My comments in the following are very C orientated.  I realise this is not
very portable but, most of you will be familiar with C, most other languages
are (or could be) capable of doing the same thing and I am not familiar with
recent compiler capabilities in other languages.

In article <3285@pt.cs.cmu.edu> lindsay@k.gp.cs.cmu.edu (Donald Lindsay) writes:
>In article <6899@nsc.nsc.com> grenley@nsc.nsc.com.UUCP (George Grenley) writes:
>> [ Offers to write scalable synthetic benchmark, if no-one else wants to ]
>
>First, I am solidly behind the idea that the best benchmark is the user's
>application.

I think we can all take this as read.  Unfortunately in most cases it is
impractical.  Synthetic benchmarks are our best substitute, as long as we
know what we are doing (marketroid "benchmark" results are a glaring
example of not knowing what they are doing :-).

>That said, synthetic benchmarks might as well be as good as they can be.
>So, some guidelines:
> [ code and data working sets fully adjustable, small benchmark presented
> in full in the report ]

> - the compiler must be prevented from inlining.
I think this statement may need some more thought.  putc() is a 'function'
that has been 'inlined' since the beginning of C - it was implemented as a
macro because, until very recently, C compilers didn't allow function
inlining.  Inlining small functions makes sense because the function call
overhead (both size and time) is a significant portion of the size of the
function.

What is needed is a way to differentiate between the following classes of
functions:
	1) small library routines (eg strcpy, strcmp)
	2) large very general library routines (printf, scanf)
	3) other library routines
	4) small synthetic routines simulating small routines
	5) small synthetic routines simulating large routines
Some recent C compilers are capable of inlining functions in group 1, and
analysing parameters to functions in group 2 to possibly replace them with
less generalised (and smaller) library routines.  I see no reason to stop
the compiler doing this (although it is generally possibly by compiler
switches or include file changes) because it will do the same to _all_ code
and a synthetic benchmark should be "typical" in this regard.

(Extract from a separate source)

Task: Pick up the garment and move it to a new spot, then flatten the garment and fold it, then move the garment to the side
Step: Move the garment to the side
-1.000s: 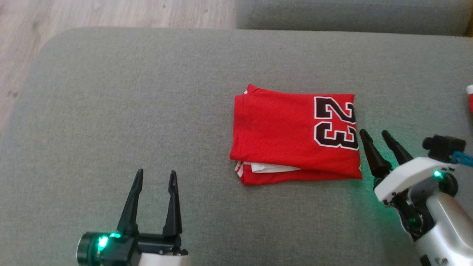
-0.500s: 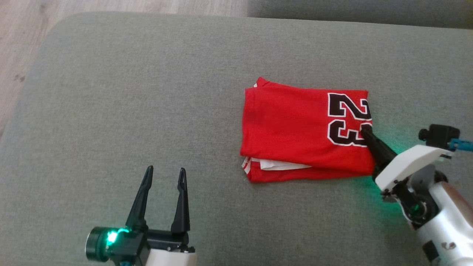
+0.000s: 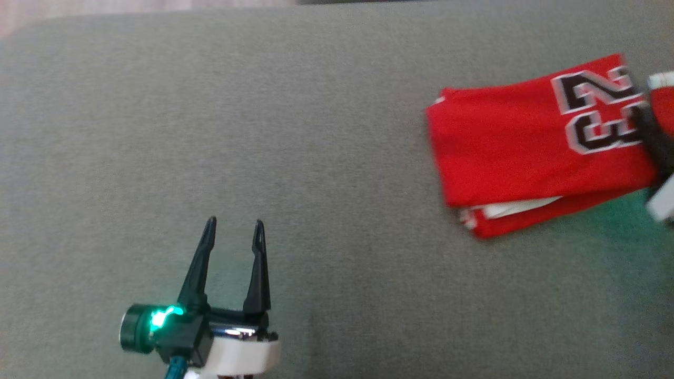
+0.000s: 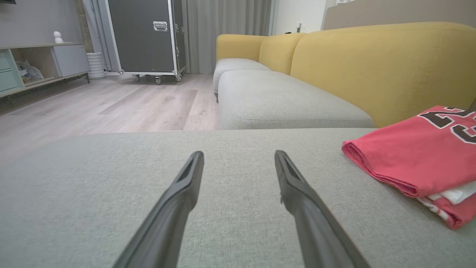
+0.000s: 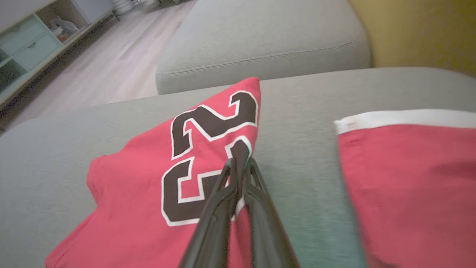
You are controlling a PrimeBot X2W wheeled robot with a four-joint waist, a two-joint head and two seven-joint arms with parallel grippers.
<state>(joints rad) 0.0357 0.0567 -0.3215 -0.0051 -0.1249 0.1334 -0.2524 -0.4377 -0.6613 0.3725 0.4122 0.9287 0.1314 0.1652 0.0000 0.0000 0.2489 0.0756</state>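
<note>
Gripping now, with the right pincer (image 5: 241, 160), the numbered edge of the folded red garment (image 3: 526, 142); stood open just beside it a second ago. Pinches perhaps only the upper layers (lower folds trail left of the tips, on the sofa cushion (image 3: 263, 131)). Could unfold if dragged, or snag the second red garment (image 5: 409, 178) just right of the tips. Holds the left pincer (image 3: 234, 229) spread, empty, well apart.
</note>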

Small routines that are simulating large routines must not be inlined.  I
think this is what Donald was talking about.

Small routines that are simulating small routines are a grey area.  In a
typical large application that was written knowing that inlining functions
was an option, the author might choose to inline some functions.  Thus
inline functions could be used in application programs and a benchmark
should take this into account.

I believe that a benchmark should take into account the capabilities of the
software development environment since having a system that can execute
"good" code (eg hand-crafted assembler) blindingly fast is not much good if
the only compilers available generate atrocious code.  This means that the
benchmark should attempt to use all the compiler's capabilities, whilst
preventing the compiler from mangling those routines that are simulating
large blocks of application code. 

> - the compiler must be prevented from eliminating dead code.
Why?  If code is dead, it stays dead whether it is a synthetic benchmark or
an application.  What is needed is some way of differentiating between
compilers that are capable of detecting (and removing) dead code in a large
application, and those that are only capable of detecting dead code in "toy"
situations (ie synthetic benchmarks).

The problem with this requirement is that many (most?) compilers don't have
the switches to allow this - they always remove the dead code they find. 
And a compiler that does support this switch probably does a better job of
dead code detection.

> [ Write a program to generate the benchmark program.  Description of what the
> generator program should do mostly deleted. ]
>
>Next, we need a portable routine which generates pseudo-random numbers.
>(Portable mostly means that it avoids arithmetic overflow.) The quality of
>the randomness is unimportant, as long as it doesn't get stuck at 0 or
>other such silliness.
It needs to be sufficiently random that the OS/hardware memory management
and caching routines can't take advantage of the number or order of
references.

>Since the functions should (largely) be accessed via the array, inlining is
>defeated. Avoid dead code.

This automatically biases the result.  Whilst I don't have figures, I
suspect that very _few_ function calls in a typical application are
indirect.  Whilst this does prevent a compiler from using any global
optimization tricks it might know, it also provides an unfair advantage to
processors that can efficiently execute indirect function calls.
-- 
Peter Jeremy (VK2PJ)         peter@stca77.stc.oz
Alcatel-STC Australia        ...!munnari!stca77.stc.oz!peter
41 Mandible St               peter%stca77.stc.oz@uunet.UU.NET
ALEXANDRIA  NSW  2015